WHAT TO DO: Please transcribe the listing that follows exactly; images are to be excluded.

SUPPLIED MATERIAL:

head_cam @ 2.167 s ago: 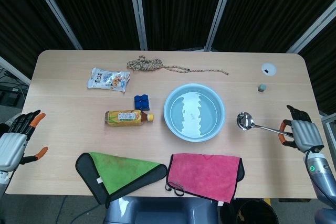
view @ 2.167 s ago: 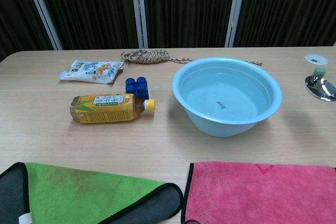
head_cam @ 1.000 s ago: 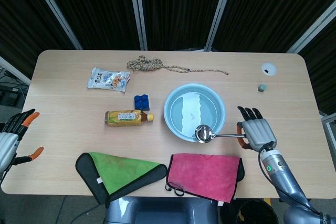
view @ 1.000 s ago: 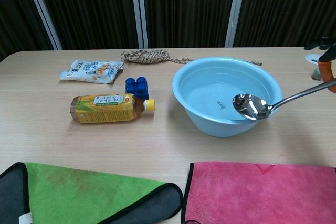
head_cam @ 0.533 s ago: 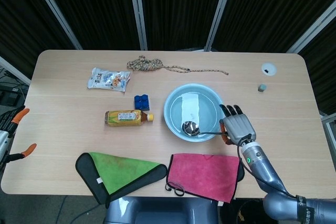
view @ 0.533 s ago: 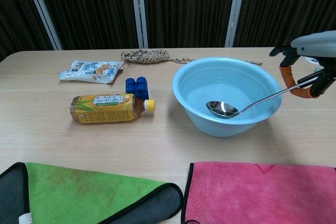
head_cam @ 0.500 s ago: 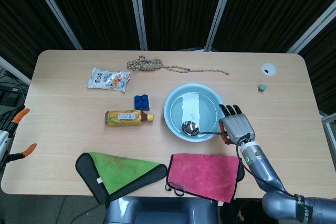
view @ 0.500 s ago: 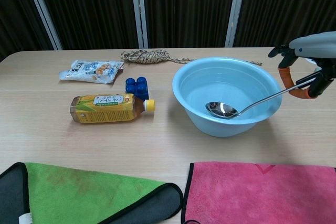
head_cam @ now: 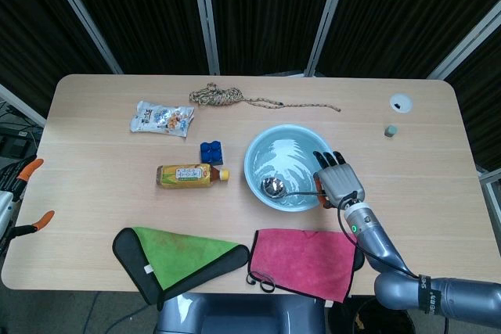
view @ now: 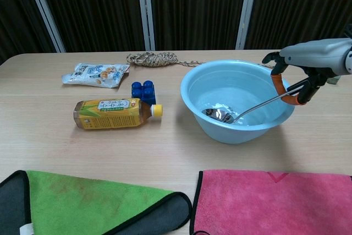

EXPECTED OUTPUT:
head_cam @ 2.167 s ago: 
view @ 2.167 s ago: 
head_cam @ 1.000 s ago: 
view @ 1.000 s ago: 
head_cam @ 0.533 s ago: 
view @ 0.533 s ago: 
head_cam @ 0.500 s ago: 
view @ 0.500 s ago: 
head_cam @ now: 
view @ now: 

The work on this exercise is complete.